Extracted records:

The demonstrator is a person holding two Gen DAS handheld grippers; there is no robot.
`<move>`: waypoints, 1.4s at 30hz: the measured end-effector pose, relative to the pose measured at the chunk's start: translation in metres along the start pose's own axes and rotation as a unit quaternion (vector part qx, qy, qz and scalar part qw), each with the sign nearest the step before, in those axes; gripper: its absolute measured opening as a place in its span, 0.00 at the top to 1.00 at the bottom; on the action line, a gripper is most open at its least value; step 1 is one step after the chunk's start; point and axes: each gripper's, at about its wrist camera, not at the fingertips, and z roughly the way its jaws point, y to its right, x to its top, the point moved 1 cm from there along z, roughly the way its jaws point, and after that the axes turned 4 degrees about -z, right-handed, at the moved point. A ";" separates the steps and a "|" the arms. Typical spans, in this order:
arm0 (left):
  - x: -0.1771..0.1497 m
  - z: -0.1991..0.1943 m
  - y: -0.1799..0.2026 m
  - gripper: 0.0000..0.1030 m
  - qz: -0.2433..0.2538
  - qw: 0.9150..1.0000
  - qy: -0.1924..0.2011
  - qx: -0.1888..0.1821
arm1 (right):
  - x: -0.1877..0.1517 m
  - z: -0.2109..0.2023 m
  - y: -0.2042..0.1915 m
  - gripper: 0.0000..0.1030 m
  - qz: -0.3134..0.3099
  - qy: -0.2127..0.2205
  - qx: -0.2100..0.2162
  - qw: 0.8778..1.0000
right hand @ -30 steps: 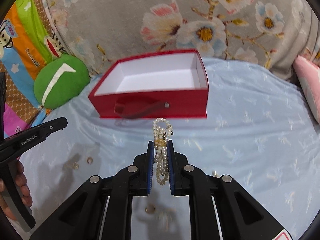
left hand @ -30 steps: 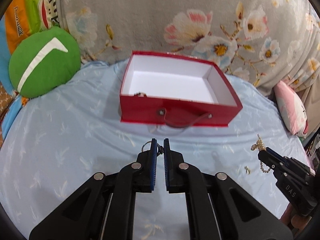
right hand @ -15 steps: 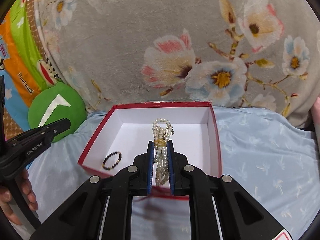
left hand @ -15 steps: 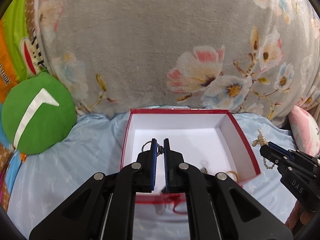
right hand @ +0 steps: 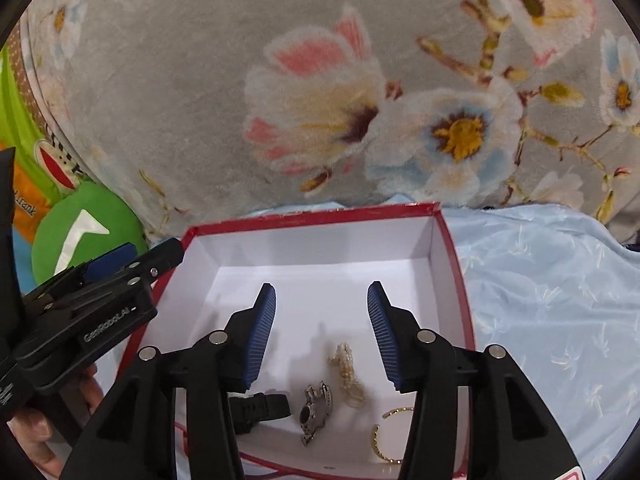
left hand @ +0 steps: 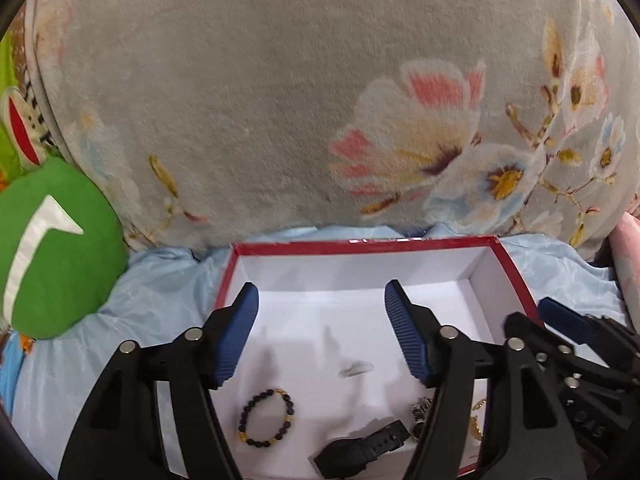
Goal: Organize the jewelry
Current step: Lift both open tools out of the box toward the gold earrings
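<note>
A red box (left hand: 360, 245) with a white inside lies open below both grippers. My left gripper (left hand: 322, 300) hangs over it, jaws opening, nothing between them. Under it a small silvery ring (left hand: 355, 368) shows blurred on the box floor. A dark bead bracelet (left hand: 266, 418) and a black watch (left hand: 360, 452) lie nearer. My right gripper (right hand: 322, 300) is also over the box (right hand: 312, 218), jaws opening and empty. The pearl bracelet (right hand: 348, 376) lies below it, beside a silver watch (right hand: 316, 408) and a gold bangle (right hand: 386, 436). Each gripper shows in the other's view: right (left hand: 536, 316), left (right hand: 140, 258).
A grey floral blanket (left hand: 320, 100) rises right behind the box. A green round cushion (left hand: 52, 256) sits to the left and a pink cushion (left hand: 628, 248) to the right. The box rests on a light blue sheet (right hand: 540, 280). A hand (right hand: 40, 440) holds the left gripper.
Both grippers moved forward from the sheet to above the box and went from shut to open. The ring and the pearl bracelet left the jaws and are now in the box.
</note>
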 end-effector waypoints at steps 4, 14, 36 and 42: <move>-0.001 -0.036 -0.015 0.32 -0.012 1.000 0.012 -0.005 | -0.014 -0.044 0.004 0.42 -0.002 0.025 -0.009 1.000; -0.080 -0.136 -0.073 0.30 -0.020 0.999 -0.022 0.028 | -0.115 -0.157 0.044 0.41 0.019 0.012 -0.076 0.997; -0.253 -0.166 -0.109 0.30 -0.073 0.985 -0.147 0.060 | -0.247 -0.156 0.054 0.41 0.042 -0.097 -0.100 0.989; -0.259 -0.161 -0.113 0.30 -0.078 0.983 -0.153 0.062 | -0.247 -0.128 0.058 0.42 0.045 -0.106 -0.098 0.988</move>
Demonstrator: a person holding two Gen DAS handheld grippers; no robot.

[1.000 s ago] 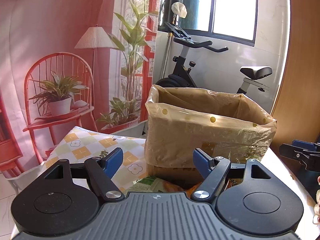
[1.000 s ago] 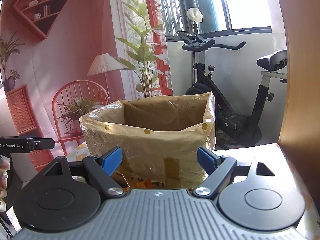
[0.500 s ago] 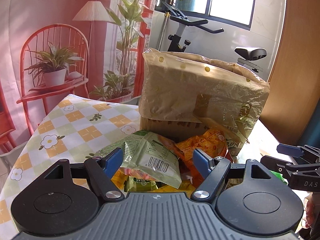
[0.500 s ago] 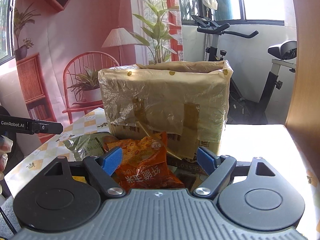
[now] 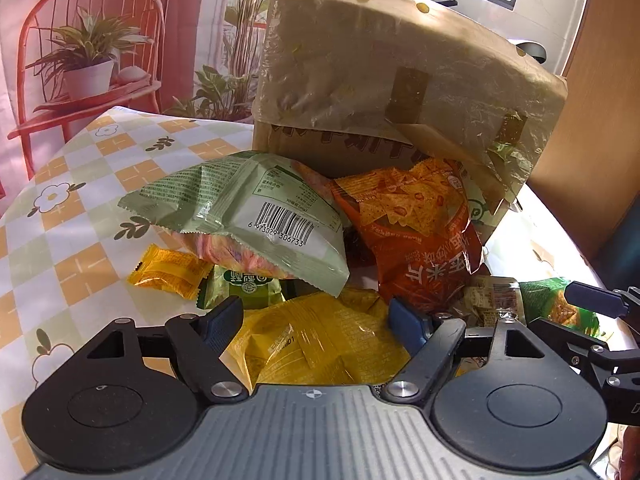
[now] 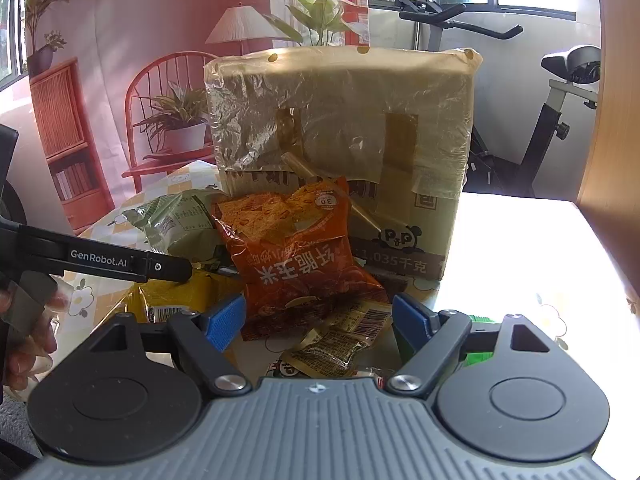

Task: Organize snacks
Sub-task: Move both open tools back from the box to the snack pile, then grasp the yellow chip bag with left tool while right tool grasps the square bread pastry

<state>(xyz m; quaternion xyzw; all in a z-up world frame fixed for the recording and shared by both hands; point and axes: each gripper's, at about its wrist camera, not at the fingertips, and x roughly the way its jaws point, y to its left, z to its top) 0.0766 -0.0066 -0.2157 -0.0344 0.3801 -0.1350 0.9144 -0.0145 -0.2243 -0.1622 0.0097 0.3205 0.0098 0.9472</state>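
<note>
1. Left wrist view looks down on a heap of snack packets lying on the counter (image 5: 80,200) with its orange-and-white checked flower cloth, hard against the near wall of a tall cardboard box lined with a yellowish dotted plastic bag (image 5: 380,80).
2. Left hand-held gripper (image 5: 316,320) has its blue pads spread, and the jaws have just been opening a little further; a crinkled yellow foil packet (image 5: 312,344) lies below the gap, but neither pad presses on it.
3. Farther off lie a pale green pouch with a barcode (image 5: 256,212) and, to its right, an orange-red corn-chip bag (image 5: 416,232). A small orange-yellow sachet (image 5: 168,274) sits at the left edge of the heap.
4. Right hand-held gripper (image 6: 318,322) is likewise spread and holds nothing. A brown printed sachet (image 6: 336,344) lies between and below its pads, the corn-chip bag just beyond.
5. My reading: this is the reach step, both tools poised over the pile with no packet picked yet and nothing visibly sorted into the box.
6. Next, each tool needs to settle on one packet, close on a firm edge or seam, then lift clear and carry it over the box's high rim. The loose foil may slip or drag neighbouring packets along.
</note>
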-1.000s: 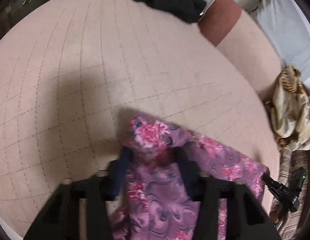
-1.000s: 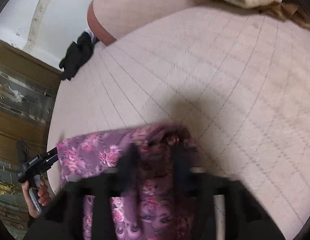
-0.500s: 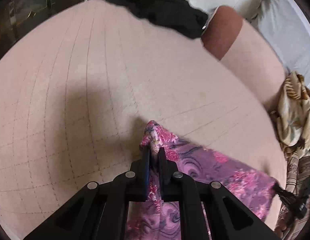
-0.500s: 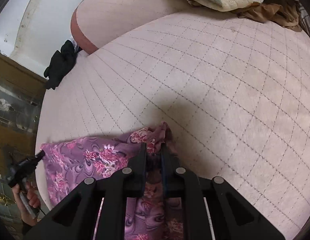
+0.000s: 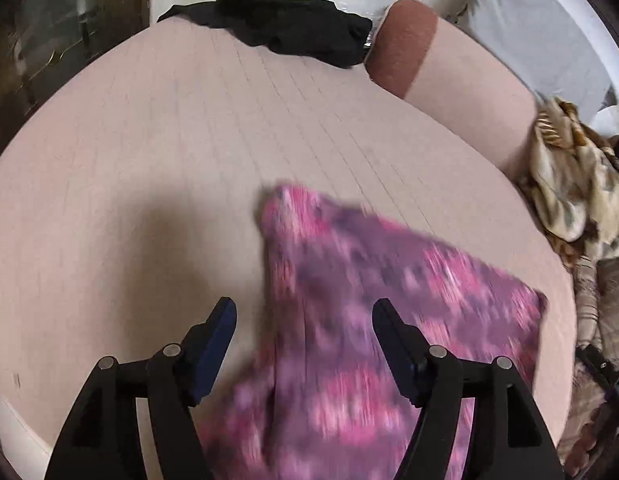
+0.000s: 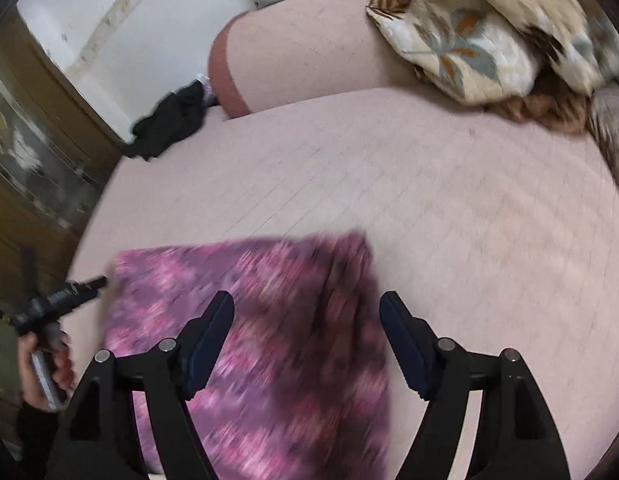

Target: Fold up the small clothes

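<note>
A purple garment with pink flowers lies flat on the pink quilted bed, blurred by motion in both views. My left gripper hovers above its left far corner, jaws opening wide, no pad touching the cloth. In the right wrist view the same garment spreads below my right gripper, whose jaws are also opening above the garment's right far corner with nothing gripped. The left gripper, held in a hand, shows at that view's left edge.
A black garment lies at the bed's far edge. A brown-ended pink bolster lies along the back. A leaf-patterned blanket is heaped at the bed's right side. A wooden glass-front cabinet stands to the left.
Both grippers were shut on the garment's far corners half a second ago. Now both stand open, have lifted and pulled back, and the garment lies released on the bed.
</note>
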Available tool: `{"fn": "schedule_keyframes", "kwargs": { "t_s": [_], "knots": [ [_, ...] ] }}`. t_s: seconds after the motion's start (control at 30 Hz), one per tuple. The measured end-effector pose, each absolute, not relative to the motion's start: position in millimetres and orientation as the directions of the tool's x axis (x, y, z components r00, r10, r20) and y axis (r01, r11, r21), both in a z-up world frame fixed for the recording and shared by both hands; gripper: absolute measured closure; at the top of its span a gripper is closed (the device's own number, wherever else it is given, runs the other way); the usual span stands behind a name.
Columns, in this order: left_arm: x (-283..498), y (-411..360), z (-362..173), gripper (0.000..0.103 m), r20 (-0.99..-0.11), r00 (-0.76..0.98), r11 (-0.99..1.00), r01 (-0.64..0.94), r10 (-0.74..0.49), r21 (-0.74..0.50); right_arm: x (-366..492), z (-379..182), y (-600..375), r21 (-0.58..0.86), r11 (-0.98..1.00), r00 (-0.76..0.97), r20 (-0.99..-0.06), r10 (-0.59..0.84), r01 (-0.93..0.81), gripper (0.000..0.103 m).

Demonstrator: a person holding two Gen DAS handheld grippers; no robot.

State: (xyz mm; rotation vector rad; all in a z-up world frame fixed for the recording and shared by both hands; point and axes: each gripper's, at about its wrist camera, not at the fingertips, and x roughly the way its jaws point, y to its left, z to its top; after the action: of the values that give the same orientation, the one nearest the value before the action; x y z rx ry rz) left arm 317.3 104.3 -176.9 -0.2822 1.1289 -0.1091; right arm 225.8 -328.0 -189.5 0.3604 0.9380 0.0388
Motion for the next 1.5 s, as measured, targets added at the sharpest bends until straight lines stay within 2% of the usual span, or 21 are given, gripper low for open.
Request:
{"fn": "schedule_keyframes", "kwargs": {
  "t_s": [0.1,0.17,0.23,0.33,0.47,0.53,0.77,0.83,0.87,0.9,0.97,1.0,1.07,1.17,1.23,1.33,1.37,1.4,1.43,1.47,1.5],
  "knots": [
    [274,108,-185,0.026,-0.867,0.394,0.934,-0.055,-0.305,-0.353,182,-210,-323,0.427,0.888,0.566,-0.780,0.267,0.169,0.029],
    [252,109,-193,0.026,-0.872,0.377,0.931,-0.061,-0.313,-0.360,161,-229,-315,0.411,0.886,0.530,-0.811,0.247,0.216,0.030],
    [237,112,-201,0.028,-0.891,0.362,0.942,-0.087,-0.273,-0.324,146,-247,-311,0.403,0.878,0.487,-0.839,0.241,0.260,0.040],
    [238,117,-208,0.038,-0.892,0.355,0.935,-0.113,-0.279,-0.337,141,-266,-312,0.409,0.858,0.444,-0.861,0.249,0.310,0.051],
    [226,116,-208,0.054,-0.886,0.364,0.935,-0.097,-0.287,-0.342,144,-272,-311,0.422,0.849,0.436,-0.860,0.265,0.318,0.051],
    [217,110,-205,0.056,-0.867,0.376,0.924,-0.065,-0.328,-0.377,143,-270,-310,0.424,0.849,0.445,-0.856,0.263,0.315,0.057],
    [225,88,-226,0.054,-0.925,0.293,0.965,-0.023,-0.242,-0.260,139,-280,-310,0.463,0.831,0.426,-0.848,0.315,0.308,0.057],
    [226,82,-225,0.063,-0.924,0.314,0.972,-0.012,-0.218,-0.234,141,-282,-307,0.446,0.844,0.418,-0.856,0.305,0.298,0.059],
    [226,80,-223,0.086,-0.921,0.323,0.973,0.001,-0.219,-0.231,143,-281,-303,0.422,0.860,0.413,-0.865,0.286,0.287,0.063],
    [225,78,-222,0.093,-0.921,0.326,0.975,0.008,-0.212,-0.221,144,-280,-302,0.411,0.867,0.411,-0.868,0.278,0.281,0.084],
    [221,82,-213,0.094,-0.913,0.347,0.973,-0.001,-0.215,-0.229,143,-279,-299,0.400,0.874,0.410,-0.871,0.270,0.276,0.092],
    [216,89,-203,0.094,-0.896,0.376,0.965,-0.010,-0.239,-0.262,140,-274,-300,0.388,0.877,0.414,-0.874,0.253,0.283,0.100],
    [208,98,-194,0.094,-0.877,0.402,0.955,-0.021,-0.262,-0.295,128,-255,-303,0.390,0.875,0.459,-0.858,0.232,0.288,0.100],
    [214,95,-220,0.094,-0.928,0.315,0.974,-0.037,-0.201,-0.224,118,-252,-296,0.325,0.899,0.460,-0.872,0.166,0.293,0.100],
    [222,91,-228,0.093,-0.938,0.293,0.977,-0.044,-0.187,-0.209,129,-278,-289,0.232,0.923,0.371,-0.922,0.109,0.306,0.101],
    [218,92,-209,0.086,-0.915,0.343,0.971,-0.024,-0.214,-0.236,130,-267,-289,0.266,0.921,0.422,-0.897,0.129,0.284,0.099],
    [214,98,-199,0.073,-0.901,0.377,0.969,-0.035,-0.215,-0.245,126,-254,-291,0.291,0.919,0.472,-0.870,0.140,0.265,0.098],
    [210,107,-189,0.051,-0.881,0.427,0.965,-0.061,-0.205,-0.254,124,-247,-292,0.296,0.918,0.496,-0.858,0.135,0.262,0.083],
    [206,117,-179,0.039,-0.858,0.478,0.960,-0.096,-0.188,-0.264,119,-236,-294,0.299,0.917,0.531,-0.839,0.120,0.264,0.056],
    [203,127,-171,0.022,-0.836,0.522,0.953,-0.131,-0.168,-0.273,113,-226,-295,0.300,0.918,0.568,-0.816,0.106,0.260,0.043],
    [199,138,-163,0.015,-0.812,0.566,0.943,-0.171,-0.142,-0.285,107,-216,-295,0.311,0.915,0.609,-0.787,0.097,0.256,0.030]
  ]
}}
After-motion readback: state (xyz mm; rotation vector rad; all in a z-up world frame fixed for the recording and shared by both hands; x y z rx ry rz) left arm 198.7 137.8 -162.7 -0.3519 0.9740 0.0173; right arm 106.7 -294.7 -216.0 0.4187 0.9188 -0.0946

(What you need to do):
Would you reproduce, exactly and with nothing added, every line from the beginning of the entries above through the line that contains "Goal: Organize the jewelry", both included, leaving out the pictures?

(Result):
The demonstrator is a person holding two Gen DAS handheld grippers; there is no robot.
`<move>`: waypoints, 1.4s at 30hz: the measured end-effector pose, relative to the pose measured at the chunk's start: translation in metres along the start pose's own axes and rotation as a unit quaternion (vector part qx, qy, qz and scalar part qw), each with the sign nearest the step before, in those axes; gripper: its absolute measured opening as a place in its span, 0.00 at the top to 1.00 at the bottom; on the action line, a gripper is most open at its least value; step 1 is one step after the chunk's start; point and axes: each gripper's, at about its wrist camera, not at the fingertips, and z roughly the way its jaws point, y to its right, x to its top, the point moved 1 cm from there along z, roughly the way its jaws point, and after that the axes turned 4 degrees about -z, right-handed, at the moved point. A ";" separates the steps and a "|" the arms. Typical spans, in this order:
arm0 (left):
  - x: -0.1771..0.1497 m
  - z: -0.1991..0.1943 m
  - y: -0.1799..0.2026 m
  - gripper: 0.0000..0.1030 m
  - qz: -0.2433..0.2538
  - qw: 0.9150..1.0000
  - qy: -0.1924..0.2011
  - qx: -0.1888..0.1821
arm1 (right):
  - x: -0.1877..0.1517 m
  - z: -0.2109..0.2023 m
  - y: -0.2042..0.1915 m
  - gripper: 0.0000..0.1030 m
  - qz: -0.3134..0.3099
  - qy: -0.2127..0.2205
  - qx: -0.2100..0.2162
  - qw: 0.8778..1.0000
right hand @ -30 steps: 
left hand @ -30 steps: 
right hand @ -15 steps: 
left hand @ -15 steps: 
right hand @ +0 steps: 
left hand @ +0 steps: 
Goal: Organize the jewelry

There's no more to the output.